远处的马头琴声换了调子,从苍凉转为缠绵。一个年轻的草原汉子开始唱情歌,歌声在星空下飘荡:
“天上的星星啊,哪一颗最亮?
地上的花儿啊,哪一朵最香?
我心上的姑娘啊,你在何方?
何时才能与你共度这漫长时光……”
歌声质朴直白,却唱出了最纯粹的情感。陈彦听着,忽然想起在现代时,他也曾和某个人这样并肩看过星空。只是那时的感情,远没有此刻这般……深刻。
“在想什么?”萧衍的声音在耳边响起。
“想起一些往事。”陈彦回过神,“在我那个世界,也有这样的星空,也有这样的篝火,只是……”
“只是什么?”
“只是那时候的我,还不懂什么是真正重要的。”陈彦低声说,“忙着赚钱,忙着证明自己,忙着在商海里浮沉。等到终于停下来时,才发现错过了很多。”
萧衍沉默片刻:“现在呢?”
“现在……”陈彦仰头看着漫天星辰,“现在我知道了。财富、权力、名声,这些都很重要,但都不是最重要的。”
“那最重要的是什么?”
陈彦没有立刻回答。他伸出手,指向夜空中两颗格外明亮的星:“你看那两颗星,靠得那么近,在浩瀚的星河中互相辉映。它们可能相隔万里,但在我们看来,它们就是在一起的。”
他收回手,转头看向萧衍:“对我来说,最重要的就是找到这样一个人——能并肩看星空,能携手闯风雨,能在这漫长的一生中,彼此照亮。”
火光在萧衍眼中跳跃,映出复杂难辨的情绪。他盯着陈彦看了很久,久到陈彦以为他不会回应时,他才缓缓开口:
“那你找到了吗?”
这个问题问得很轻,却重如千钧。
陈彦的心脏剧烈跳动起来。他看着萧衍,看着这个在沙漠中救了他,在商战中信任他,在生死关头护着他的男人。许多画面在脑海中闪过——黑水营地的初遇,楼兰古城的并肩,医帐里不眠不休的守候,还有此刻,在星空下共披一件大氅的温暖。
“我……”陈彦开口,声音有些干涩,“我想我找到了。”
这话说得很轻,轻得像夜风中的叹息。

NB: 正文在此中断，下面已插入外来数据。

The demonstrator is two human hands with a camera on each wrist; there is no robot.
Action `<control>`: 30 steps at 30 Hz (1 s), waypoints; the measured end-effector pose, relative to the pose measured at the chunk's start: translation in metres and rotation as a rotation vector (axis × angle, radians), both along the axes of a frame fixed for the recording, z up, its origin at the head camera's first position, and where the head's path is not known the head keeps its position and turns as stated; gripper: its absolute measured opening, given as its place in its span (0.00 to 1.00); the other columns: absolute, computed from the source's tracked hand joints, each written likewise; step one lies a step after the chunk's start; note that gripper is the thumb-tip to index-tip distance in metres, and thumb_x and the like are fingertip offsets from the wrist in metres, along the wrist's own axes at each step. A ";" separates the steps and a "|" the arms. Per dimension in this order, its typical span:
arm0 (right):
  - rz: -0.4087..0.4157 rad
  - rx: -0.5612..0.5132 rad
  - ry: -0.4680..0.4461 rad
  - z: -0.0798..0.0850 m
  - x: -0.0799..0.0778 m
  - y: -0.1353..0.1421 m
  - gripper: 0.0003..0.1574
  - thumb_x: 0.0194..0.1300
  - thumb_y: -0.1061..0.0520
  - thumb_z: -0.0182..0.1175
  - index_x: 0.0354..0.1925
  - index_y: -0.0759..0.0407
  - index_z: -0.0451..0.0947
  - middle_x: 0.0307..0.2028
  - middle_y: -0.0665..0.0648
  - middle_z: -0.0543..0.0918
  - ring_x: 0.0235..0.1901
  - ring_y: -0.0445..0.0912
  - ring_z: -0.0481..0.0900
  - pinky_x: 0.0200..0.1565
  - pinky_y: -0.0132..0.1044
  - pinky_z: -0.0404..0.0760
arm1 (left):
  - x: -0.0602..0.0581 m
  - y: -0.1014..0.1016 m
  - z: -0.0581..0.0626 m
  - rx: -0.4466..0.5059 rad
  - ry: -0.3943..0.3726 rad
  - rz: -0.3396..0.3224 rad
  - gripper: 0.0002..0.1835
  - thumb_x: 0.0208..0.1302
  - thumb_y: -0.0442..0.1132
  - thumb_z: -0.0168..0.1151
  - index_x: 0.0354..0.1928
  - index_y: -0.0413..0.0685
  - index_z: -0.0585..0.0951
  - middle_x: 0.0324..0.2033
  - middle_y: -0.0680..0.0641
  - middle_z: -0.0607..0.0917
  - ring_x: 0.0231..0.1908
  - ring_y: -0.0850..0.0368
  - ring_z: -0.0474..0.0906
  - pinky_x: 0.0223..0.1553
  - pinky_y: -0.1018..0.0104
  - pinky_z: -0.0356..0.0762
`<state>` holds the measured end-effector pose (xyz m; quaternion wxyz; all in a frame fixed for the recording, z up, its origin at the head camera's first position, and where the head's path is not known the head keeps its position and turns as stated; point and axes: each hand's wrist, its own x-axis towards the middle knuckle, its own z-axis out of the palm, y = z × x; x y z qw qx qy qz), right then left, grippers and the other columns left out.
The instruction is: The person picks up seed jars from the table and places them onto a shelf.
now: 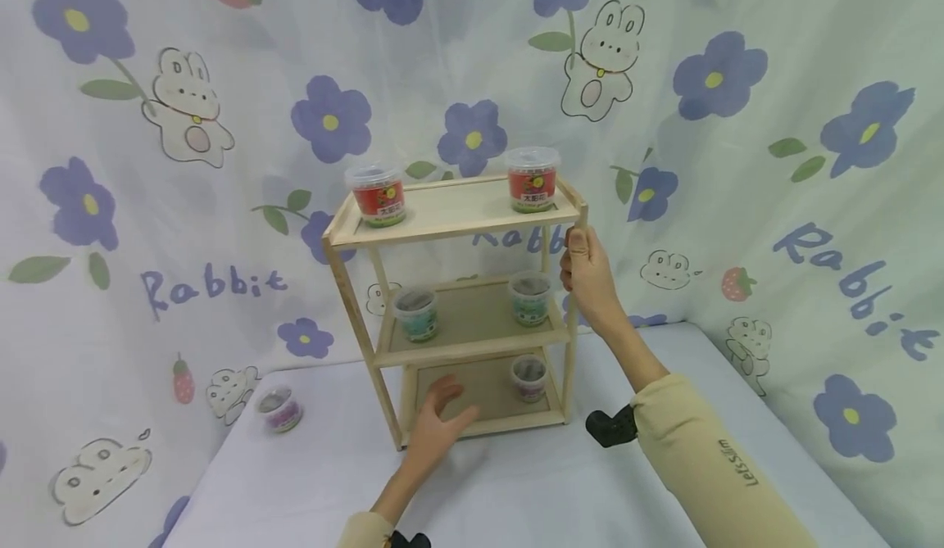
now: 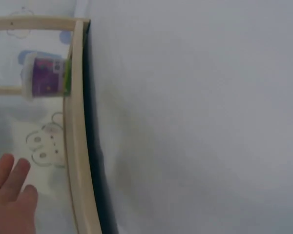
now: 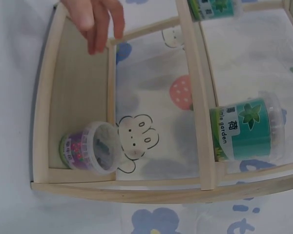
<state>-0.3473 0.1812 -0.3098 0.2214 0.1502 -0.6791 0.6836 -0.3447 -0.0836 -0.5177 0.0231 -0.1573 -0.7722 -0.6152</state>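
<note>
A three-tier wooden shelf (image 1: 472,357) stands on the white-covered table. My right hand (image 1: 590,274) grips its right upright just below the top tier. In front of the bottom tier is my left hand (image 1: 440,417), fingers spread and nothing in them; the right wrist view also shows this left hand (image 3: 97,22) at the bottom tier. A purple-labelled plastic cup (image 1: 528,378) sits on the right of that tier. Two teal-labelled cups, one left (image 1: 416,313) and one right (image 1: 530,298), occupy the middle tier. Red-labelled lidded cups, left (image 1: 378,196) and right (image 1: 533,179), stand on top.
Another purple-labelled cup (image 1: 279,409) stands on the table (image 1: 531,491), left of the shelf. Behind and on both sides hangs a curtain (image 1: 442,56) printed with rabbits and flowers. Dark straps (image 1: 612,427) show at the sleeves.
</note>
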 end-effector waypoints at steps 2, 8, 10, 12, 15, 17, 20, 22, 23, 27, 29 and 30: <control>-0.006 0.004 0.006 0.000 0.000 0.001 0.17 0.81 0.51 0.30 0.36 0.59 0.57 0.17 0.50 0.56 0.15 0.39 0.54 0.21 0.30 0.57 | 0.002 -0.016 -0.007 -0.012 0.022 0.027 0.30 0.61 0.39 0.70 0.64 0.44 0.71 0.55 0.40 0.79 0.61 0.42 0.74 0.67 0.47 0.64; -0.006 0.019 0.000 0.003 0.006 0.001 0.16 0.81 0.52 0.29 0.36 0.56 0.57 0.18 0.50 0.56 0.15 0.39 0.55 0.22 0.30 0.58 | 0.010 -0.085 -0.010 -0.020 -0.050 0.081 0.17 0.63 0.36 0.68 0.50 0.34 0.80 0.41 0.38 0.86 0.40 0.55 0.85 0.45 0.67 0.82; -0.006 0.020 -0.002 0.004 0.006 0.001 0.16 0.81 0.52 0.29 0.36 0.57 0.57 0.18 0.50 0.56 0.15 0.39 0.55 0.22 0.30 0.57 | 0.015 -0.110 -0.003 -0.016 -0.076 0.111 0.13 0.64 0.35 0.66 0.44 0.30 0.81 0.36 0.34 0.86 0.34 0.53 0.86 0.40 0.65 0.84; -0.010 0.019 0.000 0.005 0.006 0.002 0.17 0.81 0.52 0.29 0.36 0.58 0.56 0.18 0.51 0.56 0.15 0.40 0.55 0.22 0.30 0.57 | 0.017 -0.135 0.002 -0.032 -0.076 0.177 0.12 0.65 0.36 0.65 0.39 0.29 0.81 0.31 0.34 0.86 0.30 0.52 0.86 0.36 0.63 0.85; -0.014 0.016 0.006 0.006 0.005 0.003 0.17 0.81 0.52 0.29 0.35 0.58 0.56 0.18 0.53 0.56 0.15 0.40 0.54 0.21 0.30 0.57 | 0.017 -0.170 0.004 -0.091 -0.049 0.317 0.15 0.67 0.42 0.65 0.37 0.33 0.82 0.28 0.41 0.86 0.27 0.54 0.86 0.33 0.64 0.85; -0.014 0.016 0.004 0.006 0.004 0.003 0.17 0.81 0.52 0.29 0.35 0.58 0.56 0.19 0.53 0.56 0.15 0.40 0.54 0.22 0.30 0.57 | 0.016 -0.191 0.002 -0.128 -0.024 0.416 0.16 0.67 0.44 0.65 0.41 0.35 0.82 0.28 0.49 0.87 0.28 0.59 0.85 0.33 0.69 0.83; -0.002 0.014 -0.003 0.005 0.004 0.002 0.17 0.81 0.52 0.29 0.36 0.58 0.56 0.18 0.52 0.56 0.15 0.40 0.54 0.22 0.30 0.57 | 0.013 -0.214 -0.001 -0.185 0.015 0.554 0.19 0.66 0.46 0.67 0.49 0.39 0.79 0.31 0.61 0.85 0.32 0.71 0.81 0.35 0.77 0.78; 0.003 0.013 -0.007 0.004 0.004 0.001 0.16 0.81 0.52 0.29 0.36 0.58 0.56 0.18 0.51 0.56 0.15 0.40 0.54 0.22 0.30 0.57 | 0.009 -0.226 -0.002 -0.218 0.030 0.631 0.22 0.65 0.46 0.68 0.54 0.41 0.77 0.35 0.63 0.83 0.35 0.76 0.76 0.35 0.81 0.73; 0.005 0.010 -0.007 0.004 0.003 0.001 0.16 0.81 0.52 0.30 0.36 0.58 0.56 0.18 0.51 0.56 0.15 0.40 0.54 0.21 0.30 0.57 | 0.007 -0.230 -0.002 -0.236 0.028 0.661 0.25 0.64 0.47 0.68 0.57 0.41 0.75 0.37 0.62 0.82 0.37 0.77 0.74 0.35 0.82 0.71; 0.001 0.009 -0.001 0.002 0.002 0.000 0.17 0.81 0.52 0.30 0.36 0.59 0.57 0.18 0.50 0.56 0.15 0.39 0.54 0.21 0.29 0.57 | -0.009 -0.241 -0.004 -0.268 -0.008 0.717 0.36 0.64 0.52 0.67 0.67 0.43 0.67 0.54 0.48 0.77 0.49 0.66 0.72 0.42 0.77 0.68; 0.001 0.004 -0.003 0.002 0.002 0.000 0.17 0.81 0.52 0.29 0.36 0.61 0.57 0.17 0.50 0.56 0.15 0.39 0.54 0.21 0.29 0.57 | -0.017 -0.246 -0.005 -0.265 -0.028 0.725 0.41 0.64 0.54 0.66 0.71 0.42 0.61 0.61 0.41 0.72 0.57 0.54 0.69 0.50 0.68 0.69; 0.001 0.000 -0.004 0.002 0.001 0.000 0.17 0.81 0.52 0.29 0.37 0.61 0.56 0.17 0.50 0.56 0.15 0.39 0.54 0.21 0.29 0.57 | -0.021 -0.248 -0.006 -0.257 -0.036 0.731 0.44 0.64 0.54 0.66 0.73 0.41 0.59 0.63 0.38 0.69 0.60 0.48 0.67 0.54 0.62 0.69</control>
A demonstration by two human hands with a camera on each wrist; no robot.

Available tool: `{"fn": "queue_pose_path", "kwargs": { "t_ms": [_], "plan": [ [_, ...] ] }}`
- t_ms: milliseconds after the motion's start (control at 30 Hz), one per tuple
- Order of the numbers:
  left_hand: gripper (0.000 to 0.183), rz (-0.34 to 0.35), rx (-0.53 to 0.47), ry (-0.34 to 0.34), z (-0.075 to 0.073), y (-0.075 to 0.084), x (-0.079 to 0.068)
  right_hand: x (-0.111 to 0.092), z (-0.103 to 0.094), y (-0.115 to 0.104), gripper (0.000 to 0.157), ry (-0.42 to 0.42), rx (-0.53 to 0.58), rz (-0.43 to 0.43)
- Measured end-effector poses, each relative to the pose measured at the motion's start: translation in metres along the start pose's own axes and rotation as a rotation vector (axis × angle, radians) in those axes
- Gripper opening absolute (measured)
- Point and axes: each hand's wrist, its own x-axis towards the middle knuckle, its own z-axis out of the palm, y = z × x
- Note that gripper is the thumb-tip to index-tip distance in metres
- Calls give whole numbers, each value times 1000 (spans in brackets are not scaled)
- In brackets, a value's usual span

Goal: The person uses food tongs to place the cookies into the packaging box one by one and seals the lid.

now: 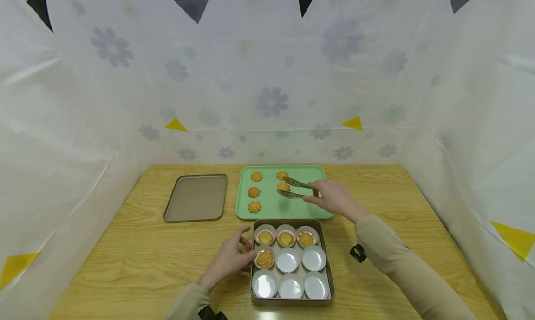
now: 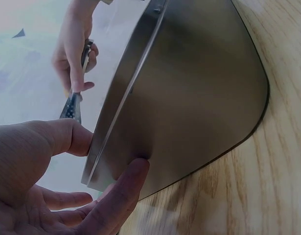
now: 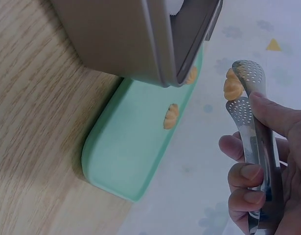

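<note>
My right hand (image 1: 334, 197) holds metal tongs (image 3: 260, 147) with perforated tips over a green tray (image 1: 303, 208). Between the tips shows a ridged golden cookie (image 3: 233, 89), seen above the tray in the right wrist view. Several more cookies (image 1: 254, 192) lie on the tray. Nearer the person stands a deep brown square tin (image 1: 330, 276) lined with white paper cups (image 1: 287, 260). Cookies fill its far row of cups and the left cup of the middle row. My left hand (image 1: 230, 255) rests at the tin's left side, thumb at the rim and a finger against the outer wall.
A shallow brown tray (image 1: 200, 197) lies on the wooden table (image 1: 138, 264), left of the green one. White flower-patterned sheeting (image 1: 271, 78) rises behind the table and along both sides, with black and yellow triangles on it.
</note>
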Motion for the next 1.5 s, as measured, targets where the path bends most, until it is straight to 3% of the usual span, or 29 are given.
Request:
{"fn": "queue_pose_path", "kwargs": {
  "t_ms": [367,600,833,1233,1500],
  "plan": [
    [72,3,11,-1,-1,1,0,-20,-7,-10,20,57,-28,-63],
    [72,3,-7,-4,-1,2,-1,-33,-11,-17,21,69,-51,-114],
    [72,7,5,0,-1,1,-1,-44,-11,-21,36,40,-84,-126],
    [71,12,15,-4,-1,1,0,-64,-6,-24,32,37,-109,-188],
    [71,11,14,-6,-1,1,0,-76,-6,-25,21,41,-89,-261]
  ]
}}
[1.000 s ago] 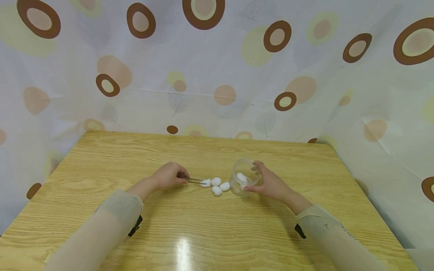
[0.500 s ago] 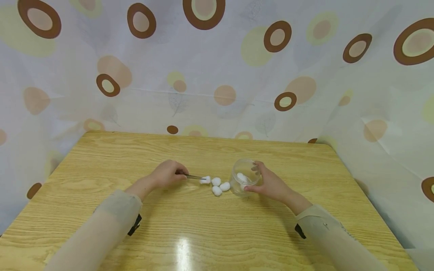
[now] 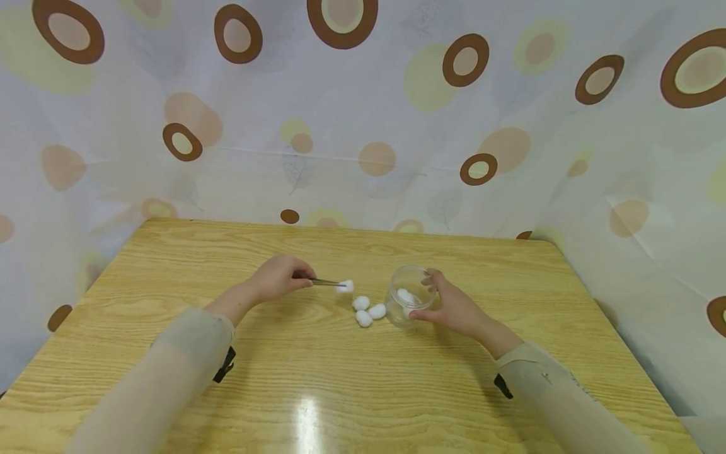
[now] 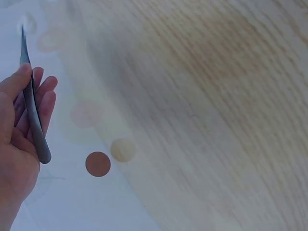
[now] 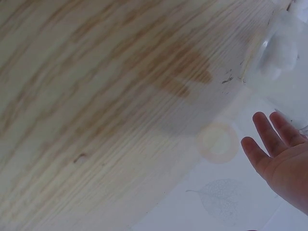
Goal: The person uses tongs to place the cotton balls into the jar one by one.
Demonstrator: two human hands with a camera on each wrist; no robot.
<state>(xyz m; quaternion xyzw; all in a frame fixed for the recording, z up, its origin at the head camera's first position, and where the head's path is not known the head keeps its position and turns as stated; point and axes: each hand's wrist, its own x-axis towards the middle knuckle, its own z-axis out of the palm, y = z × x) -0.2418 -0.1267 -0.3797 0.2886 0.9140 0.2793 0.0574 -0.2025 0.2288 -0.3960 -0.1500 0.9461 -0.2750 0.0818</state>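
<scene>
I have the clear jar (image 3: pixel 393 302) in the right hand (image 3: pixel 456 309), thumb on the near side and fingers on the far side; I cannot tell whether it leans. White cotton balls (image 3: pixel 405 296) show through its wall, though the plastic blurs my count. In the left hand (image 3: pixel 278 277) I have metal tweezers (image 3: pixel 324 282) pinched between thumb and fingers, and their tips, pointing toward the right hand, hold a single cotton ball (image 3: pixel 345 287). Between the two hands, nearer the right, three loose cotton balls (image 3: pixel 363 318) lie clustered, the rightmost just beside the jar. Under both hands I see the bench (image 3: pixel 351 391), yellowish wood grain with a bright glare spot (image 3: pixel 307 422) on the near side of the hands. Beyond the hands, and out past each of them, hangs a pale sheet (image 3: pixel 329 183) printed with brown rings, beige and yellow spots and faint leaves.
</scene>
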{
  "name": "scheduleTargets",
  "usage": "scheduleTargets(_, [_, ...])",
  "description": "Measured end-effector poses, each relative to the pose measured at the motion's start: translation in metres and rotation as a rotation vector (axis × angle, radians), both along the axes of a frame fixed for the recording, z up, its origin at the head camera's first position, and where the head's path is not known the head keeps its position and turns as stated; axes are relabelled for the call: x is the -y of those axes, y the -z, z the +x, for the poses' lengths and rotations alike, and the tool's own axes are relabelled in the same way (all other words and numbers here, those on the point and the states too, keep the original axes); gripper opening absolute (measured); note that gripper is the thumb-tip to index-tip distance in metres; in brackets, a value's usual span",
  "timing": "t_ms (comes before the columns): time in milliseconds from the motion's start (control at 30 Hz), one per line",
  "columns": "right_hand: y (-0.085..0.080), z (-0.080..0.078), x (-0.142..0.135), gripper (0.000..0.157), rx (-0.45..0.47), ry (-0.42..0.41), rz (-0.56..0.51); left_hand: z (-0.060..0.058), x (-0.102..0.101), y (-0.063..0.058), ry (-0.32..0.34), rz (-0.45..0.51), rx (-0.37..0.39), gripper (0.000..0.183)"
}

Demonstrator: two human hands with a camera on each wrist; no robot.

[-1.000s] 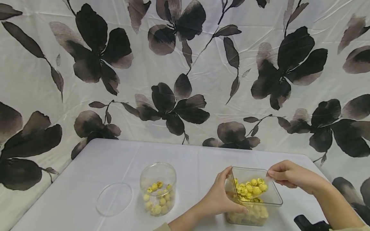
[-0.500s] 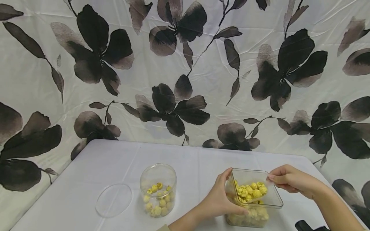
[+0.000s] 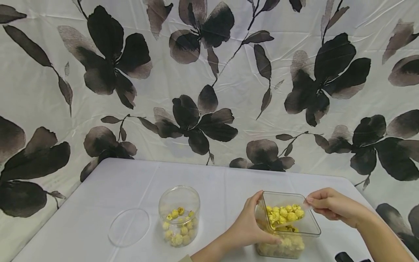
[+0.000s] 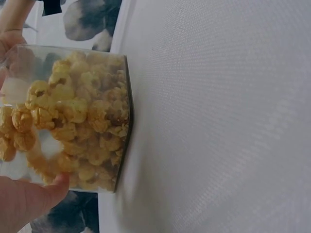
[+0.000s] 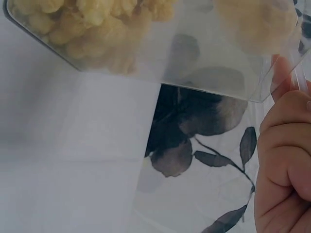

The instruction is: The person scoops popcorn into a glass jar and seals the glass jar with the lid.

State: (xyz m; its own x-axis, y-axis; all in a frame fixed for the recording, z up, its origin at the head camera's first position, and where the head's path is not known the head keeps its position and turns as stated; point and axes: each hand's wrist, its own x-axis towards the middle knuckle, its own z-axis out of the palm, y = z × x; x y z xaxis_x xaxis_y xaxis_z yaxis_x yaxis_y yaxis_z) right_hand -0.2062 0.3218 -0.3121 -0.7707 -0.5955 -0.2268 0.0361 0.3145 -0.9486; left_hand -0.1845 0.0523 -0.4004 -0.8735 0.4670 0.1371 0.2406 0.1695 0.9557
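Note:
My left hand (image 3: 245,225) grips the left side of a clear square container (image 3: 291,232), thumb across the front. Yellow popcorn (image 4: 92,121) fills its lower part. My right hand (image 3: 335,207) is at the right rim, pinching the handle of a clear plastic scoop (image 5: 298,77) between thumb and fingers. The scoop's bowl is inside the container, with a heap of popcorn on it. To the left, a round clear jar (image 3: 179,198) stands uncovered, with some popcorn in its lower half.
A round clear lid (image 3: 129,227) lies flat on the white table (image 3: 88,203), left of the jar. Part of a black object (image 3: 343,257) shows at the bottom right edge. A floral cloth (image 3: 183,72) hangs behind the table.
The scoop's popcorn heap has shifted slightly right inside the container, and my right hand has moved a little right with it. The left hand keeps its grip.

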Motion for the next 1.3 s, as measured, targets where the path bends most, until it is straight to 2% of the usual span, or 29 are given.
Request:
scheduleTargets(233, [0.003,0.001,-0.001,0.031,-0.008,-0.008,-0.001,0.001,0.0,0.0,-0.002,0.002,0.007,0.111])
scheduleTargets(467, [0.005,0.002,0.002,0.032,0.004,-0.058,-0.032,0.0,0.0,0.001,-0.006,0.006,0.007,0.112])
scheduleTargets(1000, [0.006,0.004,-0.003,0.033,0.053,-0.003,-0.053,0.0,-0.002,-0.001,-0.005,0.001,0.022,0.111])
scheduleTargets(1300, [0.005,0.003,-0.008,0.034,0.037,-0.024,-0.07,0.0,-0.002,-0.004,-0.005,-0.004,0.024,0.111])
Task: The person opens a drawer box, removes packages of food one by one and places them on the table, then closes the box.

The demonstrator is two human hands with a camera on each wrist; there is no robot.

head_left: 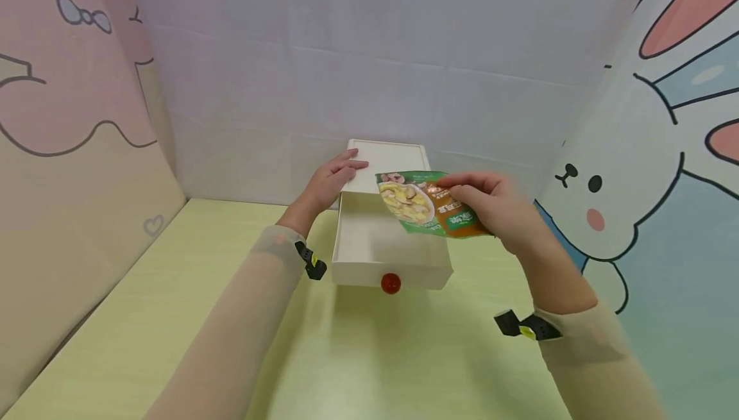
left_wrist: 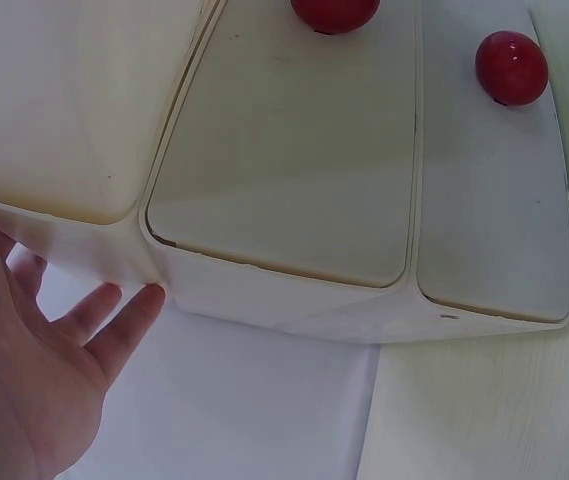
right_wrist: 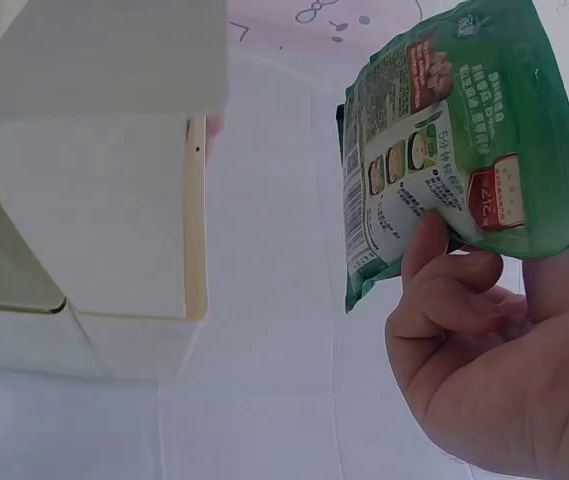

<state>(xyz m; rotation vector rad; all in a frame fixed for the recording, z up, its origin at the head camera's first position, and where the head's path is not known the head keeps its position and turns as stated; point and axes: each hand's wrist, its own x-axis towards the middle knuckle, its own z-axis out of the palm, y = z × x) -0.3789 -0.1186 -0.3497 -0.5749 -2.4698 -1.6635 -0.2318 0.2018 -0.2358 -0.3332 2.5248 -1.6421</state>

但萧衍听到了,他的手指在大氅下微微收紧,握住了陈彦的手。
没有十指相扣,只是简单的交握,掌心贴着掌心,体温传递着体温。
远处的歌声还在继续,篝火噼啪作响。星河在头顶缓缓流转,千万年如一日。
“陈彦,”萧衍低声说,“我不是你那个世界的人,不懂你们那里的规矩,也不善言辞。但有一件事我很清楚——”
他顿了顿,每个字都说得很慢,很重:“从我决定让你留在黑水营地那天起,我就没想过让你离开。楼兰预言说‘双星合璧’,我不信命,但我信你。如果你愿意,我们可以一直这样——并肩看星空,携手闯风雨。”